Graphs everywhere: Novel methods for summarization and natural language processing

University of Michigan

Date: Tuesday, November 1, 2005

Abstract: Graph-based representations turn out to be a very helpful tool for natural language processing and machine learning. Some recent successes include Brin and Page's Pagerank method for ranking Web pages and Zhu, Ghahramani, and Lafferty's semi-supervised learning methods using harmonic functions. In this talk, I will present a framework (and two demos) for natural language processing using random walks on graphs. The first part introduces the concept of lexical centrality, based on random walks on lexical similarity graphs. Lexical centrality is used to find the most important passages in a collection of textual documents. The second part will discuss some work in progress on semi-supervised learning with binary features with applications to natural language problems such as parsing. In both cases I will show state of the art results on competitive challenges. I will also show two publicly available demos that illustrate the concepts of the talk.
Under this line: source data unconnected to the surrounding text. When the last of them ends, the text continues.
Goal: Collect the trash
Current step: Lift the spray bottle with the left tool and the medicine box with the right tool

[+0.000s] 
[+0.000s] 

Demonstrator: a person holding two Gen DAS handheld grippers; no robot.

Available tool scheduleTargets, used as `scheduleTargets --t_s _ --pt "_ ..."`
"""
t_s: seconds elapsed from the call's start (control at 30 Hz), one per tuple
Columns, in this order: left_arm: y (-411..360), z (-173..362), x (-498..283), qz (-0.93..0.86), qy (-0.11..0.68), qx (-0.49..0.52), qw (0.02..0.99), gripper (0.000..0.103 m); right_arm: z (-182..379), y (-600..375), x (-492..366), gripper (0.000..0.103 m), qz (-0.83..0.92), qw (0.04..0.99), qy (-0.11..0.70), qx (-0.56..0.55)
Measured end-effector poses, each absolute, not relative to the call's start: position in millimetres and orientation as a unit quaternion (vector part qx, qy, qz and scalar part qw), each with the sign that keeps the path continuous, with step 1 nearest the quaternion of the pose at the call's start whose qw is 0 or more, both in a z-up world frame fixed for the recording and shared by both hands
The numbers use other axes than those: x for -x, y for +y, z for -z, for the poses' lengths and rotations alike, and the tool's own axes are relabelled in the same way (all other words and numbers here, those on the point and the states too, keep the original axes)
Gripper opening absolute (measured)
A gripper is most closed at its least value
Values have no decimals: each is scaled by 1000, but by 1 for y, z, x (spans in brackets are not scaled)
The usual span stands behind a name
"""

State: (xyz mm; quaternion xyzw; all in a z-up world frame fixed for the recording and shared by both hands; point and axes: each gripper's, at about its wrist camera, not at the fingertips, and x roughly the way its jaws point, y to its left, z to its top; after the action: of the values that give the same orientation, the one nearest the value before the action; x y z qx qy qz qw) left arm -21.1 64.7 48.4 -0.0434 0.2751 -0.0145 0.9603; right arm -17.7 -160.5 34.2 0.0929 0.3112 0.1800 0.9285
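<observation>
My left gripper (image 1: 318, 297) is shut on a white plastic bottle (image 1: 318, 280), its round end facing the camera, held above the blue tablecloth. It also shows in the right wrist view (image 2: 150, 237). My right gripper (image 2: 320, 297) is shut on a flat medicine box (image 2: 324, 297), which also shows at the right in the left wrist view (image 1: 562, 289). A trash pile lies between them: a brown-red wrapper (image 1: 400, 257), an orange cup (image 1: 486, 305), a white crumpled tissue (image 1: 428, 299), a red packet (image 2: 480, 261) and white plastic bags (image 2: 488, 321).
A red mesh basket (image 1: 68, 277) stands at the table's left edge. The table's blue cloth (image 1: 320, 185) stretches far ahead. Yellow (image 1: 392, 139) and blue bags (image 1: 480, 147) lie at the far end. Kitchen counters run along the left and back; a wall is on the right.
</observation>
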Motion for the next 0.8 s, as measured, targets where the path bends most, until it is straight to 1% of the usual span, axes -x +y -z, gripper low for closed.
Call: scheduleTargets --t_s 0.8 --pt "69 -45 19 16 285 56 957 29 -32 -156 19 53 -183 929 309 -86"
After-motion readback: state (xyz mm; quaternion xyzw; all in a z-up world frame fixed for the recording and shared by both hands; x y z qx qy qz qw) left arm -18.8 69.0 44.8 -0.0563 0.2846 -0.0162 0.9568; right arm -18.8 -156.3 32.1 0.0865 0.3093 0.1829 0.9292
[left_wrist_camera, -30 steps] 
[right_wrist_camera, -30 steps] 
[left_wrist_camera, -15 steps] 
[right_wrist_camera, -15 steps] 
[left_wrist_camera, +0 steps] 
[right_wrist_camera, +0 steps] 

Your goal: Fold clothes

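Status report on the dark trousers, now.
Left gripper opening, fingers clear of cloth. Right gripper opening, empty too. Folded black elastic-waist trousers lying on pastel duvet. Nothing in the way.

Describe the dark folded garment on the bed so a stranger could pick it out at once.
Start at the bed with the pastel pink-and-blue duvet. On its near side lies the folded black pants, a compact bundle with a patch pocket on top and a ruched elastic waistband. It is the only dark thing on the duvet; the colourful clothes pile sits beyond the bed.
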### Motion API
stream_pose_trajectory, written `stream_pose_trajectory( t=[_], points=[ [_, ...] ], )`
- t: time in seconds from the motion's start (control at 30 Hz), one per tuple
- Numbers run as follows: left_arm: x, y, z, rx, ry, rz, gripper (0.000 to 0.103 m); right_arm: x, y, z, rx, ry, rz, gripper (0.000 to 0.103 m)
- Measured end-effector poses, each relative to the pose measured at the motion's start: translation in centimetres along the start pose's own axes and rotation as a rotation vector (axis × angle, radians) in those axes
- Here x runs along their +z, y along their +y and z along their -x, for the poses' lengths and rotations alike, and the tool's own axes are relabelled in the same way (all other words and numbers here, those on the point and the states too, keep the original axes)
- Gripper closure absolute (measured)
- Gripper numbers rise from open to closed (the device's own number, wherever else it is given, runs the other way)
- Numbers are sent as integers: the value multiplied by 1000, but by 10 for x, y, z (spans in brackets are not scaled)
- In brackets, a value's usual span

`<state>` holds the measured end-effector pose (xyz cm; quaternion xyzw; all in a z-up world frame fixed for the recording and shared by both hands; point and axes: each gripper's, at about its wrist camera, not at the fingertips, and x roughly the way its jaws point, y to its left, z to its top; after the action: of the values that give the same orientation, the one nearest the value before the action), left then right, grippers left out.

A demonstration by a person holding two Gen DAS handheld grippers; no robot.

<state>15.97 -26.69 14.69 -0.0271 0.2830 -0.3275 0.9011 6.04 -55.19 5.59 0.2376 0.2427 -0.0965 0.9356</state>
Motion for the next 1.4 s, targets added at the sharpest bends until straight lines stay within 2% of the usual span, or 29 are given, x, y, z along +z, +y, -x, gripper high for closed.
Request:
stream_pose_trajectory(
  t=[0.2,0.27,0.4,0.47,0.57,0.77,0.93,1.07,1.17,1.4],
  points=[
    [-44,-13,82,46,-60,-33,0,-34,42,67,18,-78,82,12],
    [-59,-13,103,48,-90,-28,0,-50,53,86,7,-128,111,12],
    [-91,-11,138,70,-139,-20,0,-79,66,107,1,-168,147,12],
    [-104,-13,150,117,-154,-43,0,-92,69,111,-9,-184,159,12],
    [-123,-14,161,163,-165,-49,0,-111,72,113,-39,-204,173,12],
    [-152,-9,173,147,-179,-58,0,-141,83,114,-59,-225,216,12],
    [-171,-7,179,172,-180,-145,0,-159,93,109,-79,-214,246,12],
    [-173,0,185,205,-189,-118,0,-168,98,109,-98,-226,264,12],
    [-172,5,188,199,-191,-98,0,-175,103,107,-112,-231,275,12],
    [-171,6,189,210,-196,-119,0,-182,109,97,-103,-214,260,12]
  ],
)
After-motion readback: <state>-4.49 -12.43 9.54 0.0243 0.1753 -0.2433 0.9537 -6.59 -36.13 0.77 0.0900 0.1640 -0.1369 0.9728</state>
Biography: Dragomir R. Radev is an Associate Professor of Information, Electrical Engineering and Computer Science, and Linguistics at the University of Michigan, Ann Arbor . He holds a Ph.D. in Computer Science from Columbia University . Before joining Michigan, he was a Research Staff Member at IBM's TJ Watson Research Center in Hawthorne, NY . He is the author of more than 45 papers on text summarization, question answering, machine translation, text generation, information extraction, and information retrieval. His research group at Michigan, CLAIR (Computational Linguistics And Information Retrieval) includes 6 PhD students, 4 MS students, and a varying number of undergraduate students.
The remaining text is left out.